Un gran fotógrafo, Ricardo Martín, me manda un libro suyo: Sostener la mirada. Imágenes de La Alpujarra es su título. Data de 1993 y cuenta con un texto muy perspicaz de Antonio Muñoz Molina. En el volumen se suceden las instantáneas que Martín hizo a distintos individuos de esa región andaluza. ¿Posan? Ante el objetivo de la cámara es difícil no hacerlo. Siempre buscamos nuestro lado más favorecedor, la sonrisa que nos distingue o la seriedad que juzgamos conveniente.

Ricardo Martín capta la pose que ellos quieren dar de sí mismos y el lugar de su residencia. A los alpujarreños los vemos en sus casas, digna y pobremente vestidos, con indumentaria campesina muy rozada, luciendo posesiones antiguas o recientes: un Sagrado Corazón, un televisor gigantesco, unos peroles desportillados, unos muebles de formica con tapetito. En las paredes interiores de algunas viviendas aún se aprecian humedades y desconchados de otro tiempo. Todo es humildísimo y viejo. Punto y aparte.

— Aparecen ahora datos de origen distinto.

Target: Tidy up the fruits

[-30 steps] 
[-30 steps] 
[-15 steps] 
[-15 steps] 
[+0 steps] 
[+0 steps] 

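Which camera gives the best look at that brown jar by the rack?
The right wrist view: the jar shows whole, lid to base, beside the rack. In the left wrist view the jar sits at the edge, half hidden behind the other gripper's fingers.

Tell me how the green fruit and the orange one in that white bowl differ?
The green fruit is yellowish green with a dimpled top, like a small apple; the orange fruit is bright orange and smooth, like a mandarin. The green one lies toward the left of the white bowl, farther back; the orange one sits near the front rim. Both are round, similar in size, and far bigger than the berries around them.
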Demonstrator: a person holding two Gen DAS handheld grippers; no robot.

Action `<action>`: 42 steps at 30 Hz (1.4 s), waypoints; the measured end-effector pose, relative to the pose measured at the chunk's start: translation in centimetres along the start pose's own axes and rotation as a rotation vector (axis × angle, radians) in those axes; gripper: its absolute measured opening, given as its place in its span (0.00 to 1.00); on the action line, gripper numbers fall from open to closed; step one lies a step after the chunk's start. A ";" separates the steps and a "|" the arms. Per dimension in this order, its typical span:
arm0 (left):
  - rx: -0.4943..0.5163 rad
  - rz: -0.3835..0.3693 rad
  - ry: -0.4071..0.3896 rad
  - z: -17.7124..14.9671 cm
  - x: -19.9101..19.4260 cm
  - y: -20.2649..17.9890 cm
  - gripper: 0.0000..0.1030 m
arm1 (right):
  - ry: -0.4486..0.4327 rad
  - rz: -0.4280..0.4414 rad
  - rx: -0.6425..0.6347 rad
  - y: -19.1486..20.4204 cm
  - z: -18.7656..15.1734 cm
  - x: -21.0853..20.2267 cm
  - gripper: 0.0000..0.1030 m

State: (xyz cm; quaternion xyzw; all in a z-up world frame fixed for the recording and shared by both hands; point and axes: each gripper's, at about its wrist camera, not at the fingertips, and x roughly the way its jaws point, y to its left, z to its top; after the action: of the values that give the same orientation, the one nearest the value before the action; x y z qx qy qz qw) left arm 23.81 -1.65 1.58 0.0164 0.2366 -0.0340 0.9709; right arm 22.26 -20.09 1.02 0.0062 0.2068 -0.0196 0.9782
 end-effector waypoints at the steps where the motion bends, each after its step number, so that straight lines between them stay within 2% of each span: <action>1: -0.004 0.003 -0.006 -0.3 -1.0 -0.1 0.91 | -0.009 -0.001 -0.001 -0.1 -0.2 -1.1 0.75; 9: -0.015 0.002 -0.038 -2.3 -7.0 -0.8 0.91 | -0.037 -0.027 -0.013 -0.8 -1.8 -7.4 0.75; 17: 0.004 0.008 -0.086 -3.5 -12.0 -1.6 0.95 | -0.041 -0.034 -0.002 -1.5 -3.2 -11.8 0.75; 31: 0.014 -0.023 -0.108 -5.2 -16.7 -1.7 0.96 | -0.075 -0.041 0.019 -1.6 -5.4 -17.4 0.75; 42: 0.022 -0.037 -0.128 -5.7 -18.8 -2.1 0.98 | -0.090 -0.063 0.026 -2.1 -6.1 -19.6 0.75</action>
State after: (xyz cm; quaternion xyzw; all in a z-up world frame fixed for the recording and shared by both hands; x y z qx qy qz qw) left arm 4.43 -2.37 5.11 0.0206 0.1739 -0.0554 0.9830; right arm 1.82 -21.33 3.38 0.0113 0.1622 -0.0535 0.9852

Hace unos años, Adolf Beltran escribió un volumen en el que reunía un catálogo valenciano de horrores muy modernos: fronteras insólitas y coloristas que rompen la visión histórica de la calle o del barrio; edificios colosales de perspectivas temerarias, grotescas, con ese gusto por las pirámides que en Valencia tanto seducen; mármoles o granitos pretenciosos. Sé de lo que habla Beltran: yo mismo habito en un edificio de estética muy discutible. ¿Imaginan que un futuro munícipe decidiera derribar el inmueble en el que vivo para así hermosear el barrio? Con razón, los habitantes y otros vecinos solidarios protestaríamos.

Los tabiques no son únicamente una sucesión de ladrillos. Las paredes sólo enlucidas o ricamente alicatadas son también nuestro escenario cotidiano, el lugar que nos ampara y del que no queremos que nos arranquen. Y eso es así en la Valencia fea descrita por Adolf Beltran y en La Alpujarra modestísima retratada por Ricardo Martín.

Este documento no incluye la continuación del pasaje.